Masa Orientasi Siswa atau yang sering dikenal dengan MOS, merupakan awal mula perjalanan seorang siswa ketika memulai mengenyam pendidikan di sekolah, berkenalan dengan lingkungan sekolah, kakak senior, dan teman baru. Namun nampaknya MOS yang sering diselenggarakan oleh sekolah-sekolah di negeri ini setiap tahun ajaran baru sangat bertolak belakang dari makna orientasi itu sendiri. Orientasi dalam kamus besar bahasa Indonesia adalah peninjauan untuk menentukan sikap (arah, tempat, dan sebagainya) yang tepat dan benar, artinya jika kita kaitkan dengan MOS maka sekolah berperan sebagai media bagi siswa untuk bisa mengambil gambaran  terkait arah yang akan dituju selama menempuh pendidikan disekolah tersebut.

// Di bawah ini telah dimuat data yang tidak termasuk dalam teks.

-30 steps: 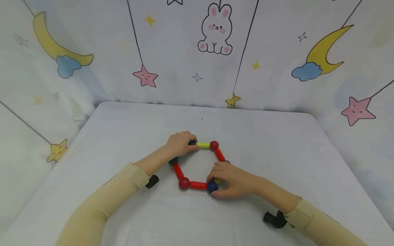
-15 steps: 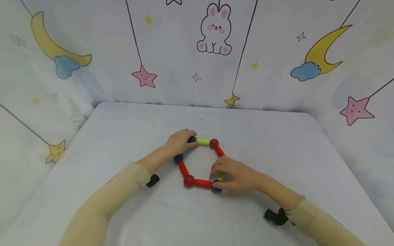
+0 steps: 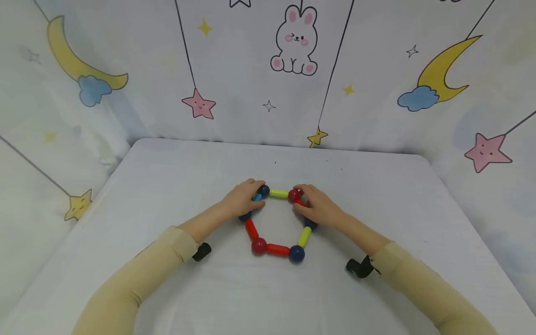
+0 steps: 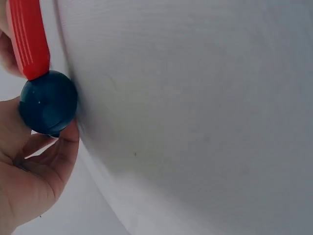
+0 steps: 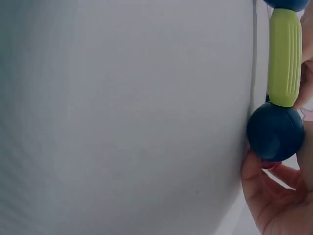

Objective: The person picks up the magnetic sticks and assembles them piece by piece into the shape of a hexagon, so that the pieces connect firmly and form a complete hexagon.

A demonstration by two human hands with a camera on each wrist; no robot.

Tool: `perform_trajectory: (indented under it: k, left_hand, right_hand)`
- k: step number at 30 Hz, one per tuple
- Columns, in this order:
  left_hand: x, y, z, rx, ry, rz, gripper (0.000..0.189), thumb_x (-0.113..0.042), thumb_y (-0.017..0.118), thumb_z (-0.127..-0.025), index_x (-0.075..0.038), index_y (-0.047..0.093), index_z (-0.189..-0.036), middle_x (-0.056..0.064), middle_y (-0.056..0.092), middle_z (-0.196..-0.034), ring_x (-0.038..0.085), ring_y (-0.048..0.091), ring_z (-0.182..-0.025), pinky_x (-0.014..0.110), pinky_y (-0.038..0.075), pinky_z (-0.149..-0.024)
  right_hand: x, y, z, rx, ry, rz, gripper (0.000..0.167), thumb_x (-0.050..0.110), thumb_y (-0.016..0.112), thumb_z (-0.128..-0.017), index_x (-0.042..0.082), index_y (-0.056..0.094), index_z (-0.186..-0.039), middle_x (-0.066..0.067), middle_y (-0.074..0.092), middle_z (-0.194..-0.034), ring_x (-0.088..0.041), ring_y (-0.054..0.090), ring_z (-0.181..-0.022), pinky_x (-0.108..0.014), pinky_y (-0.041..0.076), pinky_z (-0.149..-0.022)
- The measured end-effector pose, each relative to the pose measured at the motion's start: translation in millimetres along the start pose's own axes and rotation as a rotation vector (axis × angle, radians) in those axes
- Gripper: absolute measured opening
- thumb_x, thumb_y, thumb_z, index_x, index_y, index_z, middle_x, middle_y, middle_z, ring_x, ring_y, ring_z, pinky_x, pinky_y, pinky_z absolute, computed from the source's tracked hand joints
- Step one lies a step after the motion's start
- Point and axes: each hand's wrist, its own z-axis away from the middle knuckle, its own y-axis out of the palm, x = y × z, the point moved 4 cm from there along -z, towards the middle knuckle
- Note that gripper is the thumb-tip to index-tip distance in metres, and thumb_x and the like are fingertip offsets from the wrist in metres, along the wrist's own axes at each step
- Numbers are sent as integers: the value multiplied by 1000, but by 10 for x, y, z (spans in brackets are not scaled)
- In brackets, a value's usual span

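Toy magnetic sticks and balls form a six-sided ring on the table. My left hand (image 3: 240,201) grips its left side, thumb and fingers about the blue stick (image 3: 257,197) between two dark blue balls; the nearer blue ball (image 4: 49,103) shows large in the left wrist view. On the far right side, my right hand (image 3: 320,205) holds the red stick (image 3: 299,202), fingertips at the far red ball (image 3: 294,195). Just behind its palm sits another blue ball (image 5: 275,131), joined to a yellow-green stick (image 5: 284,58). A red ball (image 3: 258,246) marks the near left corner.
The white table (image 3: 188,167) extends around the ring, with a printed cloth backdrop (image 3: 243,60) behind it. Black wrist devices stick out below both forearms, one at the left cuff (image 3: 202,251), one at the right cuff (image 3: 360,268).
My right hand has left the near right blue ball and moved away to the far right red stick. The ring has shifted slightly rightward; my left hand stays on its left side.
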Motion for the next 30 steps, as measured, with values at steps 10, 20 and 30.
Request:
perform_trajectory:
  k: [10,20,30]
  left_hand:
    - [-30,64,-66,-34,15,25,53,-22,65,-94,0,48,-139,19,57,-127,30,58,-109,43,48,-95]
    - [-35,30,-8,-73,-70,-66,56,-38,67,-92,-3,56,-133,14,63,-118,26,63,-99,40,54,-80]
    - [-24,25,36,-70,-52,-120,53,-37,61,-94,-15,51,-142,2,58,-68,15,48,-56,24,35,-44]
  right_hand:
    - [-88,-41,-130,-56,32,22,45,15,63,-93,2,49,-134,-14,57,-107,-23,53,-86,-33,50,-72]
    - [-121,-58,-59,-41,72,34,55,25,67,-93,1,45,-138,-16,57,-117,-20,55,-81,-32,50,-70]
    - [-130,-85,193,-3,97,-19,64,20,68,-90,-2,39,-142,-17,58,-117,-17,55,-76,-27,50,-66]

Setiap tahun ajaran baru MOS nampaknya selalu menjadi berita hangat di media, tak jarang kita melihat di berita beberapa kasus yang terjadi saat melaksanakan MOS. Mulai dari kasus kekerasan, pelecehan seksual, bahkan sampai meregang nyawa peserta didik yang lagi-lagi mencoreng nama pendidikan di negeri ini. Mungkin memang sedikit aneh jika kita melihat MOS dari segi praktiknya, MOS yang seharusnya di warnai dengan nilai-nilai pendidikan namun dalam pelaksanaannya sudah menyalahi tujuan awalnya. Bertujuan untuk menumbuhkan mental baru justru dilakukan dengan bentakan. Menanamkan nilai-nilai baru dengan cara kegiatan fisik semi militer. Menumbuhkan rasa solidaritas dengan jalan mengerjai siswa, mewajibkan siswa menggunakan atribut MOS yang tidak pantas, diberi name tag dengan panggilan yang merendahkan, lantas dimana nilai-nilai pendidikan selama MOS dilaksanakan.

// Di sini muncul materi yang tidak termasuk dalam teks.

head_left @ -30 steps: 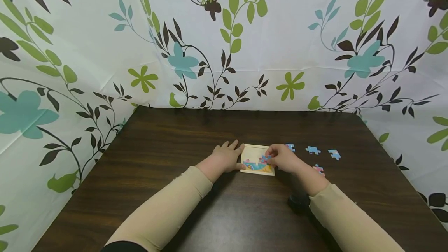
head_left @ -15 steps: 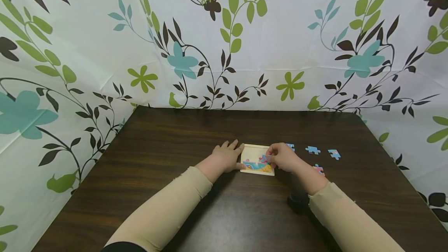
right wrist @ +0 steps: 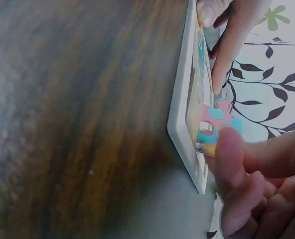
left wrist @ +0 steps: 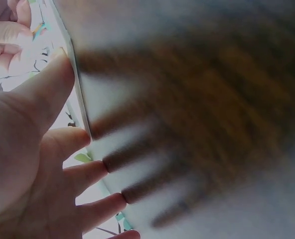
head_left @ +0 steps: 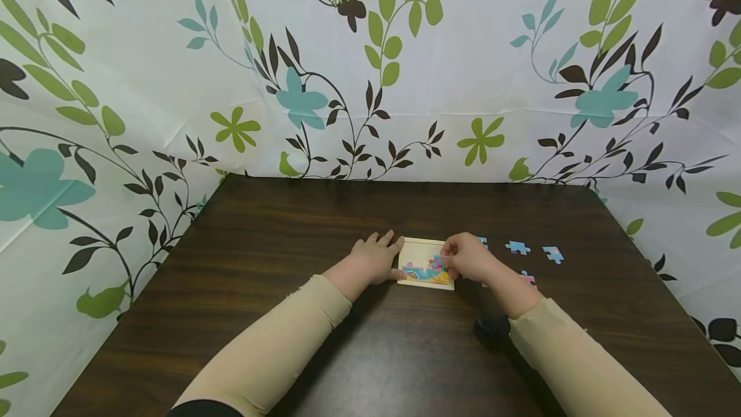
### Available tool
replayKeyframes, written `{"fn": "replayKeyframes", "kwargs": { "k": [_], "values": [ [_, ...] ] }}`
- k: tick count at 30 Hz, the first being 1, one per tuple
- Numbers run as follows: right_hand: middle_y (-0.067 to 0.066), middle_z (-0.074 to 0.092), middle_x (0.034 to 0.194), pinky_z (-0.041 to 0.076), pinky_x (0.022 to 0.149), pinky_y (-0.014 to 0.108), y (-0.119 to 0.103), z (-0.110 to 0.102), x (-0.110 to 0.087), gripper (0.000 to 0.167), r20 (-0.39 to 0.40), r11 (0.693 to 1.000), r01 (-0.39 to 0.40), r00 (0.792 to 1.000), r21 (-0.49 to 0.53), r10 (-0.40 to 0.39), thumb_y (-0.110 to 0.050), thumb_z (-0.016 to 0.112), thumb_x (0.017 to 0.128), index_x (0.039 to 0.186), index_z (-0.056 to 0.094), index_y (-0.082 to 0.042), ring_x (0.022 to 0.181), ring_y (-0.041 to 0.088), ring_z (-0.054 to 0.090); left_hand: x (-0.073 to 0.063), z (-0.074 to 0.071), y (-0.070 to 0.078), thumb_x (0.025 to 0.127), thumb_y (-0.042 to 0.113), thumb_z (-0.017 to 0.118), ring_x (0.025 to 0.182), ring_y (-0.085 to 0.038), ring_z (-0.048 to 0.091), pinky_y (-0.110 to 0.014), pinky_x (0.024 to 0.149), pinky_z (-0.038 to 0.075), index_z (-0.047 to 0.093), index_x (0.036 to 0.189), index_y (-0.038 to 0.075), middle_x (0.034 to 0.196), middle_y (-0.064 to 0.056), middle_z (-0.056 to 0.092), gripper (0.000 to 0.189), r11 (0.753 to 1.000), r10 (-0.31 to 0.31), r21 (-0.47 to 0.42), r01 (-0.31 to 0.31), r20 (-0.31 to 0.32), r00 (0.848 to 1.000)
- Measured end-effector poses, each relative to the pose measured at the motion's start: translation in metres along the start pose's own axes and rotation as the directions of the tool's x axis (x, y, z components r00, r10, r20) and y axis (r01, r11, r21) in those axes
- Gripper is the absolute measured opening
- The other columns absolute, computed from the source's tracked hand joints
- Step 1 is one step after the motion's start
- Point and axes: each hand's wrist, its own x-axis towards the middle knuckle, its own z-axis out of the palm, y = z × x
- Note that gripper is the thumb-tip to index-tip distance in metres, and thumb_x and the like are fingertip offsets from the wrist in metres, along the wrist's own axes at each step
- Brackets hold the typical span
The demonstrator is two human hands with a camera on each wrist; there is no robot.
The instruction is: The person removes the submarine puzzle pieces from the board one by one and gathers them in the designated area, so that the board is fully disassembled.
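A shallow wooden puzzle tray lies on the dark table, with a colourful picture strip of fitted pieces along its near side. Against the tray's left edge rests my left hand, fingers spread and fairly straight; the left wrist view shows the thumb at the rim. Over the tray's right part, my right hand pinches a pink and blue jigsaw piece between thumb and forefinger. The piece stands tilted above the fitted row in the right wrist view, its lower edge close to it.
Several loose jigsaw pieces lie right of the tray, among them a blue one, a blue one with pale markings and a pink one. A black object shows below the right wrist. A patterned cloth hangs behind the table.
The right hand has shifted very slightly up and away, still pinching the jigsaw piece at the tray's right side. The left hand keeps its place on the tray's edge.
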Motion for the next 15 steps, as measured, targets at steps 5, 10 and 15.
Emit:
{"fn": "replayKeyframes", "kwargs": {
  "k": [5,10,15],
  "values": [
    [0.010,0.061,0.064,0.041,0.043,0.028,-0.004,-0.004,-0.001,0.010,0.015,1.000,0.004,1.000,0.008,-0.004,-0.001,0.059,0.097,0.088,0.063,0.001,0.048,0.025,0.060,-0.001,-0.002,0.000,0.091,0.066,0.049,0.147,-0.033,0.020,-0.053,0.112,0.027,0.016,0.160,0.027,0.164,-0.003,0.015,0.086,1.000,-0.002,0.004,0.002,0.005,1.000],
    [0.011,0.064,0.072,0.043,0.043,0.029,-0.002,-0.007,-0.001,0.008,0.009,1.000,-0.004,1.000,0.023,0.003,-0.002,0.061,0.096,0.090,0.065,0.001,0.050,0.025,0.062,-0.002,-0.003,0.000,0.092,0.065,0.049,0.147,-0.033,0.020,-0.053,0.112,0.027,0.016,0.160,0.027,0.164,-0.003,0.015,0.085,1.000,-0.003,0.002,0.003,0.013,1.000],
    [0.007,0.063,0.078,0.050,0.054,0.033,0.006,-0.015,-0.006,0.006,-0.033,0.999,0.030,0.999,0.032,-0.029,-0.003,0.066,0.093,0.087,0.068,-0.002,0.062,0.023,0.060,-0.002,-0.003,0.001,0.093,0.065,0.049,0.147,-0.033,0.021,-0.053,0.112,0.027,0.016,0.160,0.027,0.164,-0.003,0.016,0.084,1.000,0.000,0.006,0.000,0.009,1.000]
  ]
}}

Input yang salah, maka akan menghasilkan output yang bermasalah pula. Kesalahan yang dilakukan dalam pelaksanaan MOS ternyata bedampak panjang terhadap prilaku siswa sehingga siswa yang lulus menjadi disorientasi, Seperti yang sering kita temui setiap tahunnya sudah menjadi budaya bagi siswa merayakan kelulusan dengan moncoret-coret baju seragam dan melakukan konvoi di jalan raya entah apa maksud dan tujuannya. Namun jika kita tarik kembali, tentu hal ini tidak terlepas dari kesalahan awal ketika karakter siswa dibentuk pada masa orientasi. Bahkan lebih mirisnya lagi terkadang para siswa merayakan kelulusan bukan hanya sebatas mencoret-coret baju dan konvoi di jalan raya tapi juga melakukan pesta miras dan seks bebas sebagai tanda luapan  kegembiraan mereka, Padahal masih banyak hal positif lainnya yang dapat dilakukan sebagai bentuk kegembiraan dan rasa syukur atas keberhasilan yang diperoleh. hal ini sungguh sangat jauh melenceng dari nilai-nilai berpendidikan, mestinya semakin tinggi tingkat pendidikan seseorang semakin meningkat pula kesadaran dan tanggung jawabnya sebagai seorang yang terpelajar untuk memberikan tauladan yang baik.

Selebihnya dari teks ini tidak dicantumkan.